A SI, MESMO?
A SI, MESMO?
*Leo Barbosa
Amar ao outro como a si mesmo pressupõe que a forma como o amor é investido representa um modo de zelar-se quase perfeito. Porém, lembra-nos Freud que a maneira como nos amamos é perpassada por masoquismo, um sadismo dirigido a si. Não é o ideal da pureza e do sublime romance. Para amar o outro, é preciso suporta-se, aguentar até mesmo a ira que se volta contra si. Se não somos capazes de um autocuidado, não seremos capazes de nos permitir sermos cuidados pelo outro, porque enxergaremos nisso uma invasão. Se mesmo eu não me acolho assim, o que me faz pensar ser esse apto para me compreender e me aceitar na minha inadequação?
Narciso amou a imagem por pensar que era um outro. Por não se reconhecer, literalmente se afogou em águas também desconhecidas. A falta de autoconhecimento leva-nos aos abismos mais impensados. O ser idealizado é construído como o reflexo do lago no qual a figura mitológica se findou. Refletir não é flertar – é na medida do possível tocar na realidade, sem expectativas exacerbadas de que o outro será a solução para todos os nossos problemas, ele não é um dever, tampouco obrigação. É uma pluralidade dialética em que o argumento e o contra-argumento estão simbioticamente ligados.
Amar é exercício de ambiguidade. Ao passo em que busca a completude, necessita a instauração de vazio, por vezes. Só se ama na falta? Ou se aprende a querer o que se tem para que o desejo fomente o que se pode chamar de amor? É fato que é muito fácil almejar o perfeito, isto é, aquilo que está pronto. Mas, um escultor retira da pedra bruta sua arte pelo movimento da constante lapidação. Se um poeta é um fingidor, ele precisa fingir a matéria grossa das palavras, da amante. Dinamita-se, então, a dinâmica dos relacionamentos baseados na ideia de que dois se fazem um. “Dois”, na verdade, constituem um terceiro com o qual ambos deverão saber lidar.
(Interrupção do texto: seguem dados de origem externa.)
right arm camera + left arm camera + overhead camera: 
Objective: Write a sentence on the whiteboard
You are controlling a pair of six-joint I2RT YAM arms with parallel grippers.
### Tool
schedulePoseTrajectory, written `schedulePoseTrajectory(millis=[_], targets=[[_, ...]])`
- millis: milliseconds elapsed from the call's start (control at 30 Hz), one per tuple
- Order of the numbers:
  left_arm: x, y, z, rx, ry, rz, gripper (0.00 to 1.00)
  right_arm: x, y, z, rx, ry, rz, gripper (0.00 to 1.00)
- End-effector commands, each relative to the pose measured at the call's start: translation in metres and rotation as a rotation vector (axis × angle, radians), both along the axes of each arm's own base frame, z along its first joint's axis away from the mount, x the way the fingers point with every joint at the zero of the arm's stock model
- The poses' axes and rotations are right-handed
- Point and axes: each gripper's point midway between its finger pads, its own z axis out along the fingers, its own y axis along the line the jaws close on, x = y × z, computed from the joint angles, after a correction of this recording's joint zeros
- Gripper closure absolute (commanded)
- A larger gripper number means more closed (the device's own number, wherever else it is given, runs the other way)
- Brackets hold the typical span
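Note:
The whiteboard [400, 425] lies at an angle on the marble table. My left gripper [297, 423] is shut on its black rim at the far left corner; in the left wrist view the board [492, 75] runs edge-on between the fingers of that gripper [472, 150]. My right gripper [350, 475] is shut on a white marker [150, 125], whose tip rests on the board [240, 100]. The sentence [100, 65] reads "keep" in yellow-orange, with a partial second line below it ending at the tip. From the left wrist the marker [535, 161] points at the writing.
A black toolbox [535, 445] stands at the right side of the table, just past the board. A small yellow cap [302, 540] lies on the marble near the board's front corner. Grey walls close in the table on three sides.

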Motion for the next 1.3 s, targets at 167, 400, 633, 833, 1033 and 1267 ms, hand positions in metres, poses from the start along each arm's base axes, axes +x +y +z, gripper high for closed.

Nesse ensaio, há apenas a tentativa de colocar em pauta o jogo de (re)construir situações e ter o cuidado para não sabotar o processo. Não raro, parece aos amantes a inviabilidade de um vínculo que seja real. É por ser geralmente tão suntuosa a atmosfera que suspendemos o êxtase como se quiséssemos guardá-lo. Na tristeza, expande-se como se, assim, pudesse ela ir embora mais rapidamente. Como reconhecer que essa ansiedade de viver não é descrença em si mesmo? Não somos nós merecedores dessa pulsão de vida, nas acepções diversas para além do Eros? Eros, ironicamente, expõe a face mais e mais – fora do mito original. E é a Psiquê que se retrai na ficção e na realidade.
Nesse contexto, o medo não deve ser paralisador, apenas um sinal de prudência e de respeito para com o outro e consigo mesmo. Não se deve esquecer da conservação da subjetividade a fim de cada qual ser livre à sua maneira, ser gente, ser pessoa, ser autêntico. É essencial termos alguém que nos atualize, nos autentique a cada dia, visando nos tornarmos não menos do que aquele que somos, porém ainda não sabemos sê-lo. Na verdade, esperamos esse alguém, alguém que nos seja farol, quando estamos apagados. Bússola, quando a nossa rosa dos ventos interior estiver quebrada. E estrada segura em momentos em que o atalho nos desviar para caminhos de pouca ou nenhuma sobriedade.
Amor sem paz não é amor. Embora o sofrimento possa erigir, sei-lá-o-que ou cá-bem-sei-o-que, há em rupturas um certo refazer-se que precisamos (des)cobrir. Nessa ambivalência, revela-se: quando assumimos que perdemos, passamos a ganhar. Enquanto isso, seguem-se os passos, mecanicamente, de por onde o outro vai para onde ele for. Não se consegue ouvir a música que traz recordação, e o sangue se atordoa porque antes se enlaçou. O que dói é a desconstrução de todas as expectativas, criaram-se sonhos, transcendeu-se a fronteira do mágico. Num mundo de fragilidades é fácil demais idealizar e é bastante difícil demolir os desejos.
Mas, em vez de se gritar, pode-se atribuir uma importância aos fatos sem que eles nos impeçam de andar. A vida é movimento, sem este é apenas existência. O Amor é um campo minado no qual prazer, gozo e desejo reclamam reparação.
Leo Barbosa é professor, escritor, poeta e revisor de textos.